Here's a typical example (from a public web service):
<complexType name="ArrayOfServiceSummary">
<complexContent>
<restriction base="soapenc:Array">
<attribute ref="soapenc:arrayType"
wsdl:arrayType="tns:ServiceSummary[]"/>
</restriction>
</complexContent>
</complexType>
<complexType name="ServiceSummary">
<sequence>
<element name="name" nillable="true" type="xsd:string"/>
<element name="id" nillable="true" type="xsd:string"/>
<element name="shortDescription" nillable="true" type="xsd:string"/>
<element name="wsdlURL" nillable="true" type="xsd:string"/>
<element name="publisherID" nillable="true" type="xsd:string"/>
</sequence>
</complexType>
specifies two types, the first supposedly an array of the second.
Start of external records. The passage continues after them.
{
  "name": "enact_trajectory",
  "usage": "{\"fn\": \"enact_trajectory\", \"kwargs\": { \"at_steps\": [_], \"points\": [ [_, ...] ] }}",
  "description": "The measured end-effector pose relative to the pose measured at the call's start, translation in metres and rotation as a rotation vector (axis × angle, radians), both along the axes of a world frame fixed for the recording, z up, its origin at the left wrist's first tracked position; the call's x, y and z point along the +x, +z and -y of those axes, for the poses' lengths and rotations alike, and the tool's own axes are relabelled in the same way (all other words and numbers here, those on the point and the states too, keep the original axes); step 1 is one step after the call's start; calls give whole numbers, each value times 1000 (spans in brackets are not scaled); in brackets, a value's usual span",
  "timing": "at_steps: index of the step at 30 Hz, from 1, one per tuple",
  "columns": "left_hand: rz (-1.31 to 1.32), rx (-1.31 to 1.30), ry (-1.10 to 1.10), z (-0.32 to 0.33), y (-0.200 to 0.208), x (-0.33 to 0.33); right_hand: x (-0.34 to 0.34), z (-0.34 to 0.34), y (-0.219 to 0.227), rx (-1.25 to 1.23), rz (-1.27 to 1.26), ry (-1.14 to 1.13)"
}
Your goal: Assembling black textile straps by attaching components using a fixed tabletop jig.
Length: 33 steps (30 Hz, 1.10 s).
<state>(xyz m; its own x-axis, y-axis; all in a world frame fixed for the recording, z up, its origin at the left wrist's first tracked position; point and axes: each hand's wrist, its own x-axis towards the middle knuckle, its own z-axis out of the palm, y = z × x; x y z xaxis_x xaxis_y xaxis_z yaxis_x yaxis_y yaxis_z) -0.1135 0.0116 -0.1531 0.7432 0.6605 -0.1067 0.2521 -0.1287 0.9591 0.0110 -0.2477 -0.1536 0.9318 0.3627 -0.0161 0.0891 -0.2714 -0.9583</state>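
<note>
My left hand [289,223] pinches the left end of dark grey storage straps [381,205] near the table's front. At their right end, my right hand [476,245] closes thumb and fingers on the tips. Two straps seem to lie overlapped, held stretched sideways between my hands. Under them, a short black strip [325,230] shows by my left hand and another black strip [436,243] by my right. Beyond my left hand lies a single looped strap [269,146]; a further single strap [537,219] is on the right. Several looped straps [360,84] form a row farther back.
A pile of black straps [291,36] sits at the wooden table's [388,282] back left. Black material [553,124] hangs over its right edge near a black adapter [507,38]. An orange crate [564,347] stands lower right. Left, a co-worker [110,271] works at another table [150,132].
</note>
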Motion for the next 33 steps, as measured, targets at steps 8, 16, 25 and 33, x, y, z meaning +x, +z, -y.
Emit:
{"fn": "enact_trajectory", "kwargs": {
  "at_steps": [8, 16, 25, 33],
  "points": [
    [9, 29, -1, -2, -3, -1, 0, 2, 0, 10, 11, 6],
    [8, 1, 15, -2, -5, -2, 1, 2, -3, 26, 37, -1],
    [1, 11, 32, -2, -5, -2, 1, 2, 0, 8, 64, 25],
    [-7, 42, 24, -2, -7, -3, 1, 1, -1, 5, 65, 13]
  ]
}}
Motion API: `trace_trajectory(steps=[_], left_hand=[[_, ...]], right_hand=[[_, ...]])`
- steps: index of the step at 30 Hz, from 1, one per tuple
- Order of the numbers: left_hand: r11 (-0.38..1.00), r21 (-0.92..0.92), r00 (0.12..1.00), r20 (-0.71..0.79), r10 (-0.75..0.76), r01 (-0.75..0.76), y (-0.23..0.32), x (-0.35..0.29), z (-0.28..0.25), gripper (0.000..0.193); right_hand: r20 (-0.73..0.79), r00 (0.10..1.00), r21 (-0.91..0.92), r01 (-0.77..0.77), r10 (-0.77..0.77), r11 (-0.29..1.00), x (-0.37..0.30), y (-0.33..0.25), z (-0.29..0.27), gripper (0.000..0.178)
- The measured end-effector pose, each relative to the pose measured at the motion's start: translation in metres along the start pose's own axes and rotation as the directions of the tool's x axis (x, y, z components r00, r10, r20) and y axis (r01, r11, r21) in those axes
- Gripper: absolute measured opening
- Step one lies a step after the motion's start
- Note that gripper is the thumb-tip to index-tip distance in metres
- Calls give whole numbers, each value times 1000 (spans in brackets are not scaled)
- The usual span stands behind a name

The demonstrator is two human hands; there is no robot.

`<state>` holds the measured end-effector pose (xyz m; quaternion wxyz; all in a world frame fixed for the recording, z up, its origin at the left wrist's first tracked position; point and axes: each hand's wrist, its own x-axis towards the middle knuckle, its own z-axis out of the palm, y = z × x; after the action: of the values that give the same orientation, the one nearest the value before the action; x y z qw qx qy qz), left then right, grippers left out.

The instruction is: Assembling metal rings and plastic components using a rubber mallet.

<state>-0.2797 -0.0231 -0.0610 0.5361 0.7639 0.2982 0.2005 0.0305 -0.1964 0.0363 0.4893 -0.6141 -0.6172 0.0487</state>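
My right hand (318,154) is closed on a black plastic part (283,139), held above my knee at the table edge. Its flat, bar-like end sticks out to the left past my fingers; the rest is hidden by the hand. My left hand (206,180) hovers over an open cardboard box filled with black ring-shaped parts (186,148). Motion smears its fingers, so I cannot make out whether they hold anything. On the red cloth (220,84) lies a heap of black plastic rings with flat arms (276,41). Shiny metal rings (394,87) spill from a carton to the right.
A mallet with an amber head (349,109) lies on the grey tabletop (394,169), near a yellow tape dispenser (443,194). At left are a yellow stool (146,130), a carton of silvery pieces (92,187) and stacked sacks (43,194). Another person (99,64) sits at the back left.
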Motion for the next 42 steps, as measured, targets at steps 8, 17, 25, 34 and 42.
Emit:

The
definition of soapenc:Array is (simplified somewhat)
<complexType name="Array" >
<sequence>
<any namespace="##any" minOccurs="0" maxOccurs="unbounded"
processContents="lax"/>
</sequence>
<attribute name="arrayType" type="string"/>
</complexType>
So, a SOAP processor can tell that for
<Result soap-enc:arrayType="tns:ServiceSummary[352]"
xsi:type="tns:ArrayOfServiceSummary">
<i>
<name .../>
<id .../>
...
</i>
<i>
<name .../>
<id .../>
...
</i>
...
</Result>
that the <i> elements are supposed to be of type ServiceSummary. A pure WXS
processor cannot tell this -- the xsi:type information is inadequate, and
assistance is needed from the arrayType attribute. It thus cannot validate
the content of the <i> elements against the desired content model. If the
<i> elements are given xsi:type="tns:ServiceSummar" attributes, then their
content can be validated, but the whole structure will not be found invalid
if a
<j> element of some other defined type appears as one of the children of
<Result>.
I'm working on an application that can prepare user interfaces for
displaying and editing instances of schemas found at runtime, with the
constraint that wherever possible, the UI must be producible without an
instance document (e.g. for preloading and reuse). Handling of
indeterminate content such as produced by a schema spec of
<any .../> is clearly going to be rather primitive and to be avoided when
possible, yet the target of this tool is Web service inputs and results,
where the soap-enc:Array definition gets in the way all too often.
It appears that what is needed in the definition of soap-enc:Array is that
the content is any number of arbitrarily-named elements whose type is the
array element type. This appears to require a cooccurrence constraint
outside the WXS model, or some kind of preprocessing of generic types (like
C++ templates, for example) to generate concrete array types. The
undoubtedly clever people who produced the SOAP spec most likely struggled
with this problem and did the best they could. Does anyone know of an
alternative approach or upcoming improvements to WXS to deal with this?